Your instructions: For the entries below, the result should be an exact transcription of the lines from the one with "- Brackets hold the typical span" up to and including the one with "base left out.", and only those.

Data extracts:
• • •

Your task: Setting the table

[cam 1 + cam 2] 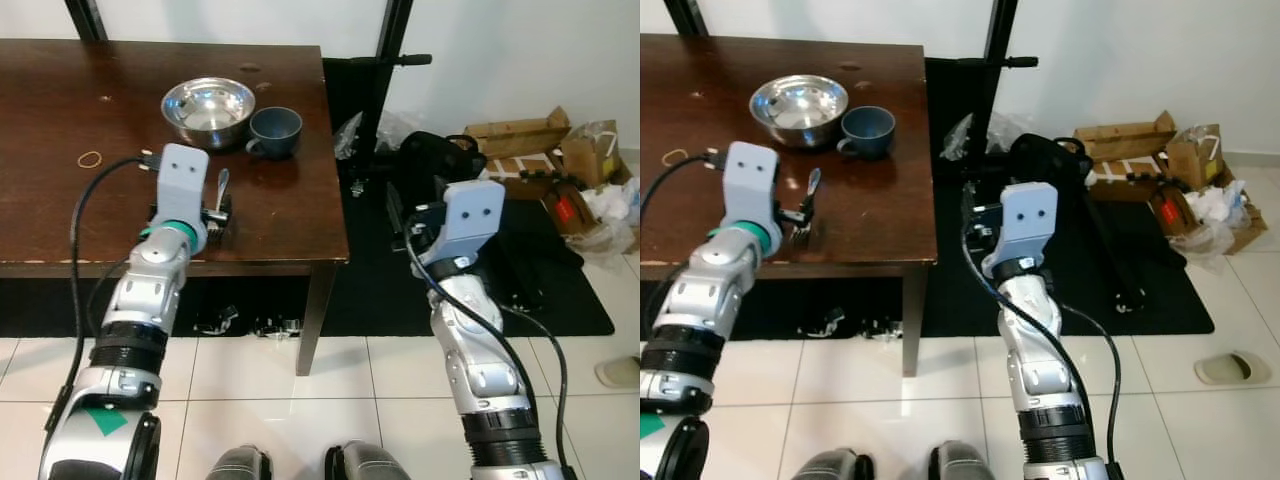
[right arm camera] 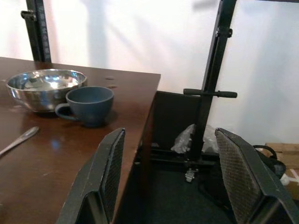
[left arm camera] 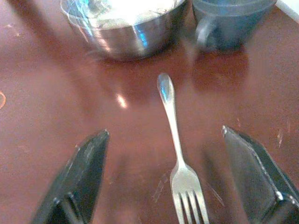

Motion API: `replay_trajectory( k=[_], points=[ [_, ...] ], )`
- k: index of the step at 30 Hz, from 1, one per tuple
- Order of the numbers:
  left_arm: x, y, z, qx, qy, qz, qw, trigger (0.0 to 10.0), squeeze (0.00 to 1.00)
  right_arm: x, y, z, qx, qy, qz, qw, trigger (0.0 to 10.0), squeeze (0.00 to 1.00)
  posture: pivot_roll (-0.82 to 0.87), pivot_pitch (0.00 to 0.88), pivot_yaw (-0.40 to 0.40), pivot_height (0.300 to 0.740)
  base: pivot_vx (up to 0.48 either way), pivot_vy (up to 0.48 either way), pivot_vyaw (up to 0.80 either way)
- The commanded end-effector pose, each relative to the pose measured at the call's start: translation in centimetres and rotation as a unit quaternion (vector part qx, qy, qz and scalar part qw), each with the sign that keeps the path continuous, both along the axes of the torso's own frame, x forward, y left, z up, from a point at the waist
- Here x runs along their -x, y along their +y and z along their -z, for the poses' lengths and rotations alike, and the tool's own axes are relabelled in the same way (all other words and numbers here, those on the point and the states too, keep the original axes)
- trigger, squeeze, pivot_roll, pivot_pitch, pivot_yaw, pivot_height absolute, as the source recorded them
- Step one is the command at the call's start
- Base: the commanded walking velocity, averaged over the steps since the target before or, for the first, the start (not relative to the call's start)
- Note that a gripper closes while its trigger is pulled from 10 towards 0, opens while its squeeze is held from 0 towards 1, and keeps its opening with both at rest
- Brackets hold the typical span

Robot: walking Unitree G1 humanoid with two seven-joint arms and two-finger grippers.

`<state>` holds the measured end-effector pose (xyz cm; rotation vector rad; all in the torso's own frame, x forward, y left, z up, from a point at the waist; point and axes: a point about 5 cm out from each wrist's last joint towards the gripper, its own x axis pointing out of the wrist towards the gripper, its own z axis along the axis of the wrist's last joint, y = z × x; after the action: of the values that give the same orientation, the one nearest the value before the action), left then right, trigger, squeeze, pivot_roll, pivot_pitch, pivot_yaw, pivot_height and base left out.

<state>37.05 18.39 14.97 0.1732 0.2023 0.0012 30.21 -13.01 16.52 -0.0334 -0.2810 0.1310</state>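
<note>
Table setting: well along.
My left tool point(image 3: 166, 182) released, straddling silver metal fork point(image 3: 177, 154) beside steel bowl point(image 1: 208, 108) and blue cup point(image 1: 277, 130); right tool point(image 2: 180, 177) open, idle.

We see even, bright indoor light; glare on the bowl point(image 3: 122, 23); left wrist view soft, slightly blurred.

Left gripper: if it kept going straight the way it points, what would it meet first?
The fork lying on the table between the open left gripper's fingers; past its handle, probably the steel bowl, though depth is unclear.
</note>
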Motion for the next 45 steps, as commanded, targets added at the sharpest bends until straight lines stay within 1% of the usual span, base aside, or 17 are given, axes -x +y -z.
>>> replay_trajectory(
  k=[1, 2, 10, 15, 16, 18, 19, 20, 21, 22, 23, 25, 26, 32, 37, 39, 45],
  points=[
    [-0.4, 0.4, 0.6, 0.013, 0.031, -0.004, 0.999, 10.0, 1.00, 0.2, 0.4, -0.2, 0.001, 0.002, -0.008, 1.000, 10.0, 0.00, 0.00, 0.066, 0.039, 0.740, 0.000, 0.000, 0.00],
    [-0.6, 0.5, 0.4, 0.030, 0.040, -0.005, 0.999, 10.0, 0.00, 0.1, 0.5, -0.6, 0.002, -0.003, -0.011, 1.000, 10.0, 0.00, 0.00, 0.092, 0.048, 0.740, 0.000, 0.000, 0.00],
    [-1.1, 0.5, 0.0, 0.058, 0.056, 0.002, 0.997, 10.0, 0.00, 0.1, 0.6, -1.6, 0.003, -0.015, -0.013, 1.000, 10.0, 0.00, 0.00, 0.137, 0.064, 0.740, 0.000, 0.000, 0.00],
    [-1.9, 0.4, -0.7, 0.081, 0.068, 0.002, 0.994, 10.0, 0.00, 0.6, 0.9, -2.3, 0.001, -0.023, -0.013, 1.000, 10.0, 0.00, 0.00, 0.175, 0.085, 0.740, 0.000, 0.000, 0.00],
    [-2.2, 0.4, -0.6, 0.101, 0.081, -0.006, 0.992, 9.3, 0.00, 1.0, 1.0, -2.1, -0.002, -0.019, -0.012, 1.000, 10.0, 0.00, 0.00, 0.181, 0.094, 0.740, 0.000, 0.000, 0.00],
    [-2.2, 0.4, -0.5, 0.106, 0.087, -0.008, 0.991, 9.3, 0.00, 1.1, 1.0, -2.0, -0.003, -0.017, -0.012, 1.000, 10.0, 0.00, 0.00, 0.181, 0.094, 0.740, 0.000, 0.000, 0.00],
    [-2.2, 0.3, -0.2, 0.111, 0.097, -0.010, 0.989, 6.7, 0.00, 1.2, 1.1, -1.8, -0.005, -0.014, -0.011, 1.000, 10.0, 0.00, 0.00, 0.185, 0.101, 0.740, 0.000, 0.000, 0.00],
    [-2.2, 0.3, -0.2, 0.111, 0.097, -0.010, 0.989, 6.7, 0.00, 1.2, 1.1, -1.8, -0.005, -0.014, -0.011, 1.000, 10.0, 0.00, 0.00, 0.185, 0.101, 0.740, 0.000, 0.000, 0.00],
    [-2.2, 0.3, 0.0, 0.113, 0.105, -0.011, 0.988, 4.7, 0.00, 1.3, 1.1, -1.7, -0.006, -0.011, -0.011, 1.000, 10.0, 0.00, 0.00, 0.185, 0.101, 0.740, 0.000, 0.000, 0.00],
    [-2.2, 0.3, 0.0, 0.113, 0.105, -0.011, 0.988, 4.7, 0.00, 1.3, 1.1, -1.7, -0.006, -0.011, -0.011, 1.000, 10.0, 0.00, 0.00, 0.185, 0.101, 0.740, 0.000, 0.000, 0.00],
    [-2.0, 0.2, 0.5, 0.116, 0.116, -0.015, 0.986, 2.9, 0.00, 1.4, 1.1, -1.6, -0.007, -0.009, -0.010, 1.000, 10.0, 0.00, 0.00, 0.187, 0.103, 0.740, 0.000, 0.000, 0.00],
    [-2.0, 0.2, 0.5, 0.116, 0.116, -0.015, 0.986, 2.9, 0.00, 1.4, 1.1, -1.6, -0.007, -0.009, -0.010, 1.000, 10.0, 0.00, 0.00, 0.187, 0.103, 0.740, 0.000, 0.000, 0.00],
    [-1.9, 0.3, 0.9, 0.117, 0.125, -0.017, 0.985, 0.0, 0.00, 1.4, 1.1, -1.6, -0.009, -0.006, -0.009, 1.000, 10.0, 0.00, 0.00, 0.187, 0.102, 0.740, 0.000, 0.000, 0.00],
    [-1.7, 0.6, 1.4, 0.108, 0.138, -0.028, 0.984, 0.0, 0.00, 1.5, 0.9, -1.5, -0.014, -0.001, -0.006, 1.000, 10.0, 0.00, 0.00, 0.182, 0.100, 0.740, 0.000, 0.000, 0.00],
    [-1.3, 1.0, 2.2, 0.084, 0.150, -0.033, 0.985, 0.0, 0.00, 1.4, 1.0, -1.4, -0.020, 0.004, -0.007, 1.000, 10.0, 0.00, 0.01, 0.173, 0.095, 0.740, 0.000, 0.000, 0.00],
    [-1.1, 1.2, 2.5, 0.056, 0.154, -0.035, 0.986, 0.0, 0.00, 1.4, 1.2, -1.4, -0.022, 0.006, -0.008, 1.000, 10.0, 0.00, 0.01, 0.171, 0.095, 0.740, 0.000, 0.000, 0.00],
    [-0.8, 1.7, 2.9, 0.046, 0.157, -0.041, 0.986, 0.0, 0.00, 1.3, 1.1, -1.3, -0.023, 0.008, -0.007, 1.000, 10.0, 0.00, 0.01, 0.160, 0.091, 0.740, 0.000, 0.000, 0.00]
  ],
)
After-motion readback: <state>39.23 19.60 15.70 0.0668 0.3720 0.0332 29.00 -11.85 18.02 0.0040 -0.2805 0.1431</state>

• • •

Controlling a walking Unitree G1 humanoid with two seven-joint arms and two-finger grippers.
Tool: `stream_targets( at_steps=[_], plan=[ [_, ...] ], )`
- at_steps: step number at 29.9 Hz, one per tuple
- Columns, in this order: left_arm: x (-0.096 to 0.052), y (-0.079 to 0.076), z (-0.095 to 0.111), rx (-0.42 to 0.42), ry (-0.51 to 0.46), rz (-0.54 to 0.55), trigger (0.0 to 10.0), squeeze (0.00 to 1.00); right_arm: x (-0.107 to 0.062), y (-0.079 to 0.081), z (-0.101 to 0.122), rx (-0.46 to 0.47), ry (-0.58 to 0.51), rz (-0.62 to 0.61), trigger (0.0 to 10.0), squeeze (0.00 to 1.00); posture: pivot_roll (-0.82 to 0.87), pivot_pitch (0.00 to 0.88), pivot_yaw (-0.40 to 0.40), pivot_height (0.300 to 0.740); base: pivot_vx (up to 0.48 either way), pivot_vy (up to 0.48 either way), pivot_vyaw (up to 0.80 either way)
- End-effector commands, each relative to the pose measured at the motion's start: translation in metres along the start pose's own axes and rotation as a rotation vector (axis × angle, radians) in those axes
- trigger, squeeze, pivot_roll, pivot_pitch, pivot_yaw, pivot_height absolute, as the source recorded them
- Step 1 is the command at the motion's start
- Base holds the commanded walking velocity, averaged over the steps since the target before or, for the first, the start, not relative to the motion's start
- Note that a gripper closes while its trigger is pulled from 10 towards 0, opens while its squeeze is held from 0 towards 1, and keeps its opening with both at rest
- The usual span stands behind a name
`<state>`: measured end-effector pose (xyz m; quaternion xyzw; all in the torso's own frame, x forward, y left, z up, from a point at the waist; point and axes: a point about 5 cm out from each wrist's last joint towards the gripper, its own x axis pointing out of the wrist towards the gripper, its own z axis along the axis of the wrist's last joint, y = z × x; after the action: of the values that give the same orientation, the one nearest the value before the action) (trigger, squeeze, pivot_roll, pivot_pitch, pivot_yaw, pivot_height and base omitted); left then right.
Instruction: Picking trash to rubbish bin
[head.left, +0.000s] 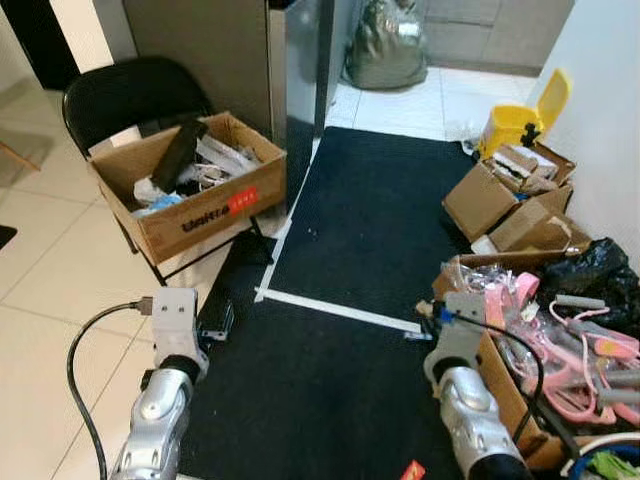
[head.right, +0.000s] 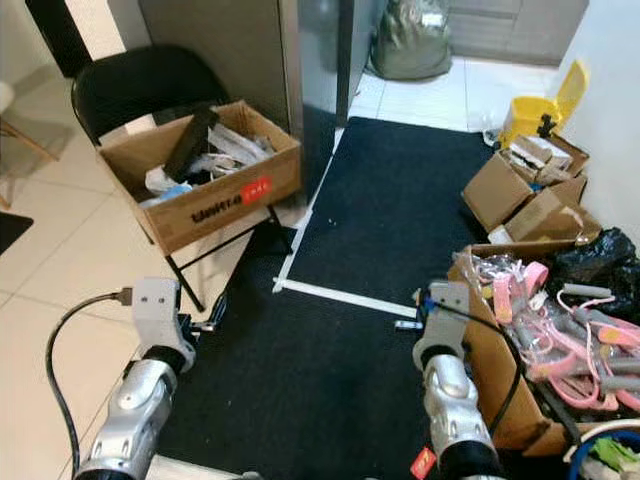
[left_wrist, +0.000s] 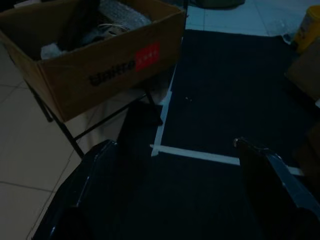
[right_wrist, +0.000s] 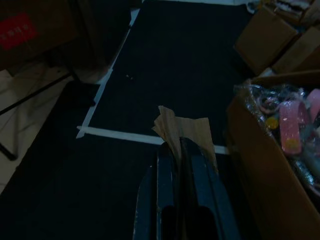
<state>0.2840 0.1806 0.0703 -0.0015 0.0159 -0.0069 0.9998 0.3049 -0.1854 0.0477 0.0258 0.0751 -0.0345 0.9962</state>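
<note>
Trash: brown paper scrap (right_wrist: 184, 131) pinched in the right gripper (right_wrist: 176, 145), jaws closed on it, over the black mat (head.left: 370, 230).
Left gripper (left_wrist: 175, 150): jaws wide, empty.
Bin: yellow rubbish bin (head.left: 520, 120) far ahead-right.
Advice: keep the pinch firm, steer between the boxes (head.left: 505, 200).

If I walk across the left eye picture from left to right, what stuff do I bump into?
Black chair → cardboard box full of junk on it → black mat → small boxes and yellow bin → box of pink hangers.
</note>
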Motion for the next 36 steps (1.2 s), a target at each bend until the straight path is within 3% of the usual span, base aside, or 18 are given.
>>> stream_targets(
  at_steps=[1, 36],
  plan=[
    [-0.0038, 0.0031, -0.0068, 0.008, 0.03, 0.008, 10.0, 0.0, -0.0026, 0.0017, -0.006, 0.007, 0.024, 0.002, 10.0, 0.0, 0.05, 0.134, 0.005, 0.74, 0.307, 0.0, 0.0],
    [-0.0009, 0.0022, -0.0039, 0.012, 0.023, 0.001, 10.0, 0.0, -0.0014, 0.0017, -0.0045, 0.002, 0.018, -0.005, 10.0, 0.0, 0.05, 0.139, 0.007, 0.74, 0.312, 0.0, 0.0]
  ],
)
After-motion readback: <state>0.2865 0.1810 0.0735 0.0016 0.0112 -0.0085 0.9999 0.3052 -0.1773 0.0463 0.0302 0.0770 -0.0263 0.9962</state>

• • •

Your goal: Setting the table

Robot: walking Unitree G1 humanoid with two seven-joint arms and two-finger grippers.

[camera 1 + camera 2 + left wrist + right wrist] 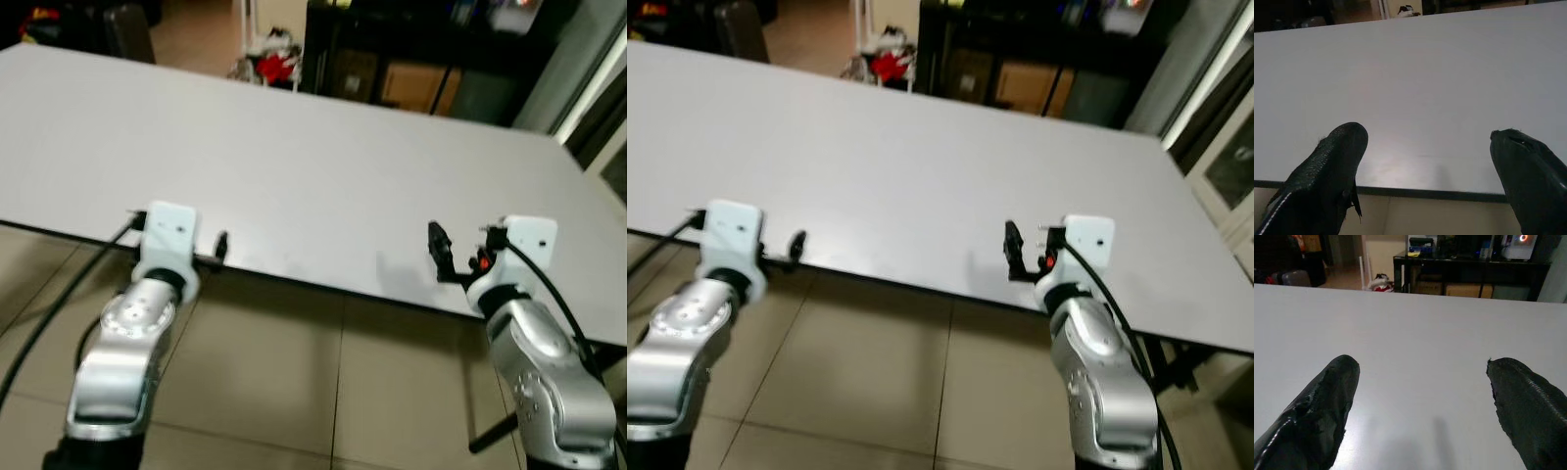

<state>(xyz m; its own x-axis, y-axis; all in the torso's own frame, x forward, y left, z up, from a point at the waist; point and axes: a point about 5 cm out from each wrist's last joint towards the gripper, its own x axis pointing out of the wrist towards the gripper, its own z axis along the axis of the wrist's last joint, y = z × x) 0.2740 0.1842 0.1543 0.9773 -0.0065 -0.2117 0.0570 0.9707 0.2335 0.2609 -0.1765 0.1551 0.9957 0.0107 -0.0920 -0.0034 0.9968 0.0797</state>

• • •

Solved problem:
- Brackets hold the typical span

Robot: walking Unitree G1 humanoid with two seven-joint arms and two-finger grippers.

`<state>` holds the measured end-effector pose (xyz cm; rotation vector rad; all in the torso's own frame, x forward, y left, z up, from a point at the waist; point and axes: a point about 5 cm out from each wrist's last joint towards the gripper, its own x axis pointing out of the wrist towards the gripper, its own z axis along the axis of the wrist's last joint, y = z × x; after the action: of the values that give the same orientation, the one nearest the value before the action), left then right, trigger, squeeze, pivot_roll, pivot_pitch, pivot_yaw, pivot_height and base left out.

That finishes the output.